On 7 September 1750, he attended the acclamation of Joseph I of Portugal. On 27 October 1753, he offered the Brotherhood of Santa Isabel part of his expensive silver flatware for their assistance in the reconstruction of the cathedral, upon his death he bequeathed the rest to them, then worth more than four reals.

He spent large sums of money on the construction of convents, churches, and other religious bodies. He remained controversial with Alexandre de Gusmão and Diogo de Mendonça Corte-Real.
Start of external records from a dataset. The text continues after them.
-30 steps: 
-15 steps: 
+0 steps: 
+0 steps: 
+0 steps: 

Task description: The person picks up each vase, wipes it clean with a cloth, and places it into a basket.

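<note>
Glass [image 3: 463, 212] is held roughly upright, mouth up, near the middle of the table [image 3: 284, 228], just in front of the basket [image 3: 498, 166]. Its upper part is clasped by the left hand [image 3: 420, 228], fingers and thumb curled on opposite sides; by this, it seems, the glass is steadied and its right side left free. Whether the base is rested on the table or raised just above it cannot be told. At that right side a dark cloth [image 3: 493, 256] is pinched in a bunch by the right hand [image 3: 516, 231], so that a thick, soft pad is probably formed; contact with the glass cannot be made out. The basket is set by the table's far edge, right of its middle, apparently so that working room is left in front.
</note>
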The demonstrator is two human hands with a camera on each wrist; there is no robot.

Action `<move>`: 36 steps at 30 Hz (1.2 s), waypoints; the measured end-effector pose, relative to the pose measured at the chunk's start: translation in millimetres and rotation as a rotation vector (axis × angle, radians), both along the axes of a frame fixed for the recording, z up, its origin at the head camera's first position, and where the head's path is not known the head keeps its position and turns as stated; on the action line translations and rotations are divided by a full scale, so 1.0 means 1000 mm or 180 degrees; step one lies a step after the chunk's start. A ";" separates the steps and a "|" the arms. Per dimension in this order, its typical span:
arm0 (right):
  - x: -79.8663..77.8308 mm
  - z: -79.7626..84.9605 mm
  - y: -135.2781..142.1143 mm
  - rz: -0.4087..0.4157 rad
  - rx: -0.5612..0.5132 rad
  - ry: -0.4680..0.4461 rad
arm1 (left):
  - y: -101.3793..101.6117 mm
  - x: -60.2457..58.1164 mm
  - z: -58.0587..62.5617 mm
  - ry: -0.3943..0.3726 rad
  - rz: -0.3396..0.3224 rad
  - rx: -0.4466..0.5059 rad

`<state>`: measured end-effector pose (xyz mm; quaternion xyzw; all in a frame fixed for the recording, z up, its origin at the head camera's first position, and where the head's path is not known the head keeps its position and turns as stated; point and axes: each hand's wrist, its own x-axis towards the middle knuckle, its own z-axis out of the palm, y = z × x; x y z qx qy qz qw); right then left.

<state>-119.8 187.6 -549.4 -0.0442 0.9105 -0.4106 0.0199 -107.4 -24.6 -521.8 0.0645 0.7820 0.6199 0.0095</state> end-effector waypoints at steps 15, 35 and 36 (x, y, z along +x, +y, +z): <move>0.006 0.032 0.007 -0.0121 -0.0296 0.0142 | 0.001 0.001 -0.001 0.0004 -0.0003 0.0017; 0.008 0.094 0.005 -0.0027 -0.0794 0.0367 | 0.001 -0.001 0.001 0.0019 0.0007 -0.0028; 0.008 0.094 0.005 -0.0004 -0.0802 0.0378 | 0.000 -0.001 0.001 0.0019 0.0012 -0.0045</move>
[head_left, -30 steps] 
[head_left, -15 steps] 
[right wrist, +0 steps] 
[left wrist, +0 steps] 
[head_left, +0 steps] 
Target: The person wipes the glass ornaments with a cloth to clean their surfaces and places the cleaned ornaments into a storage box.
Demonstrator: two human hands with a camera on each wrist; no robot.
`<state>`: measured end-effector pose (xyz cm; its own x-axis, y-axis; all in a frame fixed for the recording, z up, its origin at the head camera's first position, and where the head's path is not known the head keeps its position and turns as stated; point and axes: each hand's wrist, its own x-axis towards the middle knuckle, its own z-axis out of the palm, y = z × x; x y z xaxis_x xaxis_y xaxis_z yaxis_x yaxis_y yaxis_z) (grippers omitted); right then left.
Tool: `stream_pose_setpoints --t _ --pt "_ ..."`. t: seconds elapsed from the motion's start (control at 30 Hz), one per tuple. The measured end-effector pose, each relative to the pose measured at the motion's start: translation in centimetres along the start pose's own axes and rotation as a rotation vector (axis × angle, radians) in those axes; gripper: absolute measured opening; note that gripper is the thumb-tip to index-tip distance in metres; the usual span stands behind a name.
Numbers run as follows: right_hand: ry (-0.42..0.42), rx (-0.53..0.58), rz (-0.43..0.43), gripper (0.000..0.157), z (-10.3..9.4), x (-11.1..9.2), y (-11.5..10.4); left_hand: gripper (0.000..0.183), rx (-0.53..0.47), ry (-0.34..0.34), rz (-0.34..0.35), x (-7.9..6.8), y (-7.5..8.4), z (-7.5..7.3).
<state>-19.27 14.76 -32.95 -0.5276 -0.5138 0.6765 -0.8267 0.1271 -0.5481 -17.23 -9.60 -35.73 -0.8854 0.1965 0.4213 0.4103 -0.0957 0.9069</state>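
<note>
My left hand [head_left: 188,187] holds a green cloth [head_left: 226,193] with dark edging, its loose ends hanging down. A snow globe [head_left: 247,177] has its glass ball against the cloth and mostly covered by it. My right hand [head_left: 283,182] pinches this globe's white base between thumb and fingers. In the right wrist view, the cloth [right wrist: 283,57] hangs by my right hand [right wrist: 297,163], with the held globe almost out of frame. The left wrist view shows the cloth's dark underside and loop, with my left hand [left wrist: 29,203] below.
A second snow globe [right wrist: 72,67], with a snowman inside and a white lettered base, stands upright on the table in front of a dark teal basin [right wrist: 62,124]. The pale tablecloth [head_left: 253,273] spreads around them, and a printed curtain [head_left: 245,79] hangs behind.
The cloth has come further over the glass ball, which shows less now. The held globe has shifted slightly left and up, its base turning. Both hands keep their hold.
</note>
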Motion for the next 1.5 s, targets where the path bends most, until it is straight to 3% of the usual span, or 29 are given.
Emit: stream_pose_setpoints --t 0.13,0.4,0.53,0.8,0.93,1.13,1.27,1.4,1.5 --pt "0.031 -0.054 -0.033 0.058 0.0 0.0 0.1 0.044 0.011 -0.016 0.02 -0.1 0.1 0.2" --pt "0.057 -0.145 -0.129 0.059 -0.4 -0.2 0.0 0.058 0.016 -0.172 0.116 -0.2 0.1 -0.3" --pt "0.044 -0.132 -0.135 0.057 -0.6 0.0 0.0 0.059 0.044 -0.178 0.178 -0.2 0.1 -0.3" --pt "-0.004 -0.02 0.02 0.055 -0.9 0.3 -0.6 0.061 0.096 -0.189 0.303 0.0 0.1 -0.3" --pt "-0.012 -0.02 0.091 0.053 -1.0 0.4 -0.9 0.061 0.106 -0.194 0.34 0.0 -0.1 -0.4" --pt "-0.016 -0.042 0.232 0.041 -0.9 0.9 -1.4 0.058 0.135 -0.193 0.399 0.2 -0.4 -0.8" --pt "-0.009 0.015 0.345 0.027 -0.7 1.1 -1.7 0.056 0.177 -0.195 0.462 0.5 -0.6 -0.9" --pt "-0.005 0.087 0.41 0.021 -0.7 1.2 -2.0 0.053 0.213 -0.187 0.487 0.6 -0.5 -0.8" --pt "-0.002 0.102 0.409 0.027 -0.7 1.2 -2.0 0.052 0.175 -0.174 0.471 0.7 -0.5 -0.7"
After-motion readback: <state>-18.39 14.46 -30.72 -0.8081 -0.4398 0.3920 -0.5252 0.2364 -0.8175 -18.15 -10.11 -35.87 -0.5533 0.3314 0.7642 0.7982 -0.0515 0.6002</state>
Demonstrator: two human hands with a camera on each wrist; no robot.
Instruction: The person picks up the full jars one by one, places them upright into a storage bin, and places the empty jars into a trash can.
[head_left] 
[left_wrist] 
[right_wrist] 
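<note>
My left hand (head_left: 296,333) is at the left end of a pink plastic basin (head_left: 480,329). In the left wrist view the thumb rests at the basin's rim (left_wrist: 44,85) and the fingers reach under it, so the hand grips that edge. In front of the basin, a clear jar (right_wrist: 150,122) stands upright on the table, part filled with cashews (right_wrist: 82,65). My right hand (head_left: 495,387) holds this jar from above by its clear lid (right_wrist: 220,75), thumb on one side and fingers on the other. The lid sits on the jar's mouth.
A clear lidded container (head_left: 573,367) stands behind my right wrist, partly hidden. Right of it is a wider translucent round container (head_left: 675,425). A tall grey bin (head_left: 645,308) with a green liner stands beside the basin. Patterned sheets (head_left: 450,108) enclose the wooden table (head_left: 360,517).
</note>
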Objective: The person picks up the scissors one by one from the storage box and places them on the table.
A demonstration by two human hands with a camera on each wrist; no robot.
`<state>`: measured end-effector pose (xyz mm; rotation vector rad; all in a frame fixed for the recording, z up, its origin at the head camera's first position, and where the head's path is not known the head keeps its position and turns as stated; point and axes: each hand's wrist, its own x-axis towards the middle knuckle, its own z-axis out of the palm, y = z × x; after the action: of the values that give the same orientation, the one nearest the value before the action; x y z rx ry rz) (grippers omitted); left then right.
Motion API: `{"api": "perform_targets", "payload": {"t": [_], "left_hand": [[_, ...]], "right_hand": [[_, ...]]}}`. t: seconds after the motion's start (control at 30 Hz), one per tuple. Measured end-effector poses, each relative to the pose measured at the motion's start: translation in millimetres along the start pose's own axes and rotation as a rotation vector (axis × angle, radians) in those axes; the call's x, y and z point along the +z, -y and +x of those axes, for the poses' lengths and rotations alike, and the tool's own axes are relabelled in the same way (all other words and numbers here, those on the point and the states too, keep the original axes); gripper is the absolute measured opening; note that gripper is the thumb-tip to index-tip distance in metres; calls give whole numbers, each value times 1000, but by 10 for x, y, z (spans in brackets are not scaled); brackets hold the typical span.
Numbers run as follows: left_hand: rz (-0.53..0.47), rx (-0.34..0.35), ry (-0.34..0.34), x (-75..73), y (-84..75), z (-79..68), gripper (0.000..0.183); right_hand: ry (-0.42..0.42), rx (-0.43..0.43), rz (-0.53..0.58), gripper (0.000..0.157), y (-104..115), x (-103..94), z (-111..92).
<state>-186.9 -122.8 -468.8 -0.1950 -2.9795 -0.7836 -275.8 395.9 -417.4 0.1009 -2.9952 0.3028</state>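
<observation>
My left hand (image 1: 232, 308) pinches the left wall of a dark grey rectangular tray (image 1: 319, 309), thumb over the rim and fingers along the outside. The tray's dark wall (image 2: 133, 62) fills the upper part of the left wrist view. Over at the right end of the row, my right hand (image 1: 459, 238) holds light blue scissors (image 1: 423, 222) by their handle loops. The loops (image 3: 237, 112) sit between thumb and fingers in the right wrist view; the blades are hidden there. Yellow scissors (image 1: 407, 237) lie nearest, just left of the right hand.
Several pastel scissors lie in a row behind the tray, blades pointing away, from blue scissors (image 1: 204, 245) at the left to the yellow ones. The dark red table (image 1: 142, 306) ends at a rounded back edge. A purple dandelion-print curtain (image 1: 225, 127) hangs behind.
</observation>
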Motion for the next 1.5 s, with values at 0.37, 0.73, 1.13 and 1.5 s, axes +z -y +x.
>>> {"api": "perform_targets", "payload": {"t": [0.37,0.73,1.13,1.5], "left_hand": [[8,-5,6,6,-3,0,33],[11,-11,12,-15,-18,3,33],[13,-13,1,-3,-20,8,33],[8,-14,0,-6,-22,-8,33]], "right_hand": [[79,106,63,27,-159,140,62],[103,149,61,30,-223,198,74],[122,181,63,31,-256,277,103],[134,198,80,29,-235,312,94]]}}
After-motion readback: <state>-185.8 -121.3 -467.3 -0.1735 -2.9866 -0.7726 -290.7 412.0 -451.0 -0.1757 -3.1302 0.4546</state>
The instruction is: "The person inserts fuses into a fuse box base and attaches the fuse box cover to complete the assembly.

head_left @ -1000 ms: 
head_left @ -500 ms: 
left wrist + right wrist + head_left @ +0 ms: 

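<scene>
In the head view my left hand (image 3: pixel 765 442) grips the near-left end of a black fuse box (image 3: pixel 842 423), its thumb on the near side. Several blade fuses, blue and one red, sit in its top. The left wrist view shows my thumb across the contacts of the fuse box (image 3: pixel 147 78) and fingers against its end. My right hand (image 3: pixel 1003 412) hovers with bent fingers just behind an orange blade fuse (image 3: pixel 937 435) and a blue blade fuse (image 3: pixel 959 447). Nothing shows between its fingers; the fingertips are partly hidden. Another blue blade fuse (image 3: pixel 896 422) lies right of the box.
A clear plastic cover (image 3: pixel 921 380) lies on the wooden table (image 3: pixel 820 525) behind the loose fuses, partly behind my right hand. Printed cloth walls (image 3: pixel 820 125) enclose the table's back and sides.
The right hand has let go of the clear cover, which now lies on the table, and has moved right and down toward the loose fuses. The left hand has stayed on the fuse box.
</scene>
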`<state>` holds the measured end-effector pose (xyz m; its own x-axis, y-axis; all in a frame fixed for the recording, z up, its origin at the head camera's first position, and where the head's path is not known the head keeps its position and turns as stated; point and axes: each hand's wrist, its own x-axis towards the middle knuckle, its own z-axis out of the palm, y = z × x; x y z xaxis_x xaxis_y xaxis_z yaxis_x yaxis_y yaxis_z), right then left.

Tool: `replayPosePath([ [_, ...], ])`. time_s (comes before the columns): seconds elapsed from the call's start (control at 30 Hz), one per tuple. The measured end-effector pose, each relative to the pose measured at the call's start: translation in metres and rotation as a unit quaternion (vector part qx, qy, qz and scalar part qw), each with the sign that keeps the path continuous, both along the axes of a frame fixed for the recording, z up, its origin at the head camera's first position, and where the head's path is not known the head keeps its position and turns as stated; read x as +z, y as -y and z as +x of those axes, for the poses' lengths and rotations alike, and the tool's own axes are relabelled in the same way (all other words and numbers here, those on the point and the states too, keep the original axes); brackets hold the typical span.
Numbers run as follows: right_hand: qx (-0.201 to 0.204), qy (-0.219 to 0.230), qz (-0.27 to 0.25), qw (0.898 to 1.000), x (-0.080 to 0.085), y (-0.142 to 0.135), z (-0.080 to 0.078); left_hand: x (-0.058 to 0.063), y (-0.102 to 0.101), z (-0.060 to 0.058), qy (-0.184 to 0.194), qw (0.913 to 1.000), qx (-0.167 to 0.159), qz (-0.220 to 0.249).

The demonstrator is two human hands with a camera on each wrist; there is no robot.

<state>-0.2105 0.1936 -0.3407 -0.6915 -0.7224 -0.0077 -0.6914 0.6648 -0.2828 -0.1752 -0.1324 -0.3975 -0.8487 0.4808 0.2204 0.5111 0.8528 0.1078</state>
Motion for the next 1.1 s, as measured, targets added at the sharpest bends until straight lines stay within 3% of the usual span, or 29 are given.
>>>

His body is interred in Igreja de São Roque, in Lisbon.

==Bibliography==
- BARBOSA ( D. José ) - PANAGYRICO / AO EXCELLENTISS. E REVERENDISS. SENHOR D. THOMAZ DE ALMEIDA, Principal of the Holy Western Church, of the Council of His Majesty. /, & c. / COMPOSED BY / ... / Regular Clergyman / Examiner of the Three Military Orders, and Synodal of the Patriarchate, Chronist of the Serene House of Bragança, and Royal Academician of the number of Portuguese History. WESTERN LISBON, At the Offices of ANTONIO ISIDORO DA FONSECA, Printer of Duque Estribeiro mòr. Year of 1739. The author was born in Lisbon on November 23, 1674, and died in the same city on April 6, 1750. Cleric Regular Teatino was a chronicler of the House of Braganza. The work tries to highlight the virtues and abilities of D. Tomás de Almeida, chosen by D. João V to be the first Cardinal-Patriarch of Lisbon.